The company used the same tactics to establish a presence in Turkey, where for-profit colleges are also banned. Since taking control of Istanbul Bilgi University, Laureate has boosted its enrollment by 44 percent, to more than 12,000 students, and raised its tuition by more than 50 percent to $14,000. A round of staff cuts in 2011 prompted protests from faculty holdovers, who unsuccessfully tried to form a union.

‘Needs of the students’

Becker says he started Laureate because traditional colleges weren’t serving their customers.

“I found that most universities were inward-looking and focused on the needs of the staff and faculty,” he said, “and not so much focused on the needs of the students.”

Though Becker’s glasses and dark suit make him look like a banker, he speaks in a gentle tone, like a kindergarten teacher. His only hobbies, he says, are spending time with his two young children and chairing nonprofits, such as the International Youth Foundation.

A Baltimore native, Becker started his first business when he was in high school, while working at a ComputerLand store with his friend Christopher Hoehn-Saric. The duo conceived of a swipe card that could store patients’ medical records. They sold the idea to Blue Cross Blue Shield of Maryland for an undisclosed amount in 1985. Becker was 19.

After buying Porsches, Becker and Hoehn-Saric started a small investment firm, Sterling Partners. In the early 1990s, they took a stake in tutoring chain Sylvan Learning Systems, then owned by KinderCare Learning Centers, and took it public.

By 1999, Sylvan was booking more than $300 million a year in revenue and its stock value had risen almost 500 percent. Around that time, Becker traveled to Spain to research the education market and found his next business venture.

He bought Universidad Europea de Madrid, a small, indebted private school, for $26 million. By 2004, Sylvan had taken over 17 more schools in Europe and Latin America. Becker spun off Sylvan’s tutoring business and renamed the company Laureate Education.

Though Laureate operates mainly overseas, it runs five U.S. schools, including Minneapolis-based Walden University, which grants online graduate degrees in nursing and education.

The company struck a deal in March with the Thunderbird School of Global Management, a business school in Arizona. While Thunderbird will remain a nonprofit, some alumni argued that the deal would taint the school’s reputation, and five board members resigned.

“When they have control of these schools, their focus is on generating cash,” says former board member Merle Hinrich, the chairman of a Hong Kong export services company.

Becker says those critics are misinformed about Laureate. He points out that Walden has avoided many of the pitfalls that befell other U.S. for-profits.

“What does that tell you?” Becker asks. “It tells you that just being big for the sake of profit isn’t what drives us.”

Becker took Laureate private in 2007, he says, because he wanted to pursue a long-term strategy. Along with New York-based private-equity firm KKR, Laureate’s investors include Soros Fund Management, Allen’s Vulcan Capital and Cohen’s SAC Capital Advisors, the hedge fund that agreed in November to pay $1.2 billion to settle allegations of insider trading with the Justice Department.

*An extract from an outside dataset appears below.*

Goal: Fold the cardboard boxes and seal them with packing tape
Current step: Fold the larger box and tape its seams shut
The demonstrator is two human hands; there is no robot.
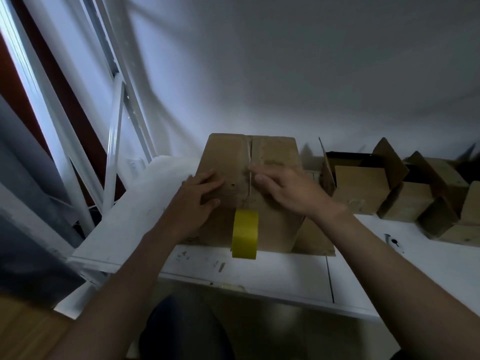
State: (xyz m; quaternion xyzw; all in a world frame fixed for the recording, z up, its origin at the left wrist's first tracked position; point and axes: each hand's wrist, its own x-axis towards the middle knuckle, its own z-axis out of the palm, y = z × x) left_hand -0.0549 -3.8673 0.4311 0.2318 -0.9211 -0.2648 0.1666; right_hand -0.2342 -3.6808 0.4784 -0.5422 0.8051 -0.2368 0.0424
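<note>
Nearest the lens, two bare forearms are stretched out over the white table (259,268), and the work is being done at their ends. The cardboard box (228,157) is stood at the table's near edge, its top flaps brought together along a centre seam (250,157). The left hand (200,196) is laid on the left flap, fingers straight and flat, nothing grasped. The right hand (291,193) is spread just across the seam, fingers extended and pressing, though the tips are hidden by blur. The flaps are being held shut, it is judged, ahead of taping. The yellow tape roll (245,233) is seen against the box's front face, directly below the seam; whether its end is already stuck there cannot be told. For a clean seal, the flaps should be butted with no gap, one hand pressing while the roll is drawn up along the seam and the strip smoothed down. Further right, open boxes (358,188) are lined against the wall, flaps raised; a white metal frame (114,152) is stood at left.
</note>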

Soros, the hedge-fund manager with a net worth of $23 billion, established a graduate school, Central European University, in his native Hungary. Representatives of SAC, Soros and Vulcan declined to comment.

Brian Carroll, a KKR partner, praises Laureate’s approach.

“The company focuses on the value proposition to the student and ensuring that the students are well positioned to find a job after leaving a Laureate university,” he says.

Laureate considered going public in 2012 and then decided against it, apparently because of regulatory issues in Chile, says Trace Urdan, an analyst at Wells Fargo who covers the education industry.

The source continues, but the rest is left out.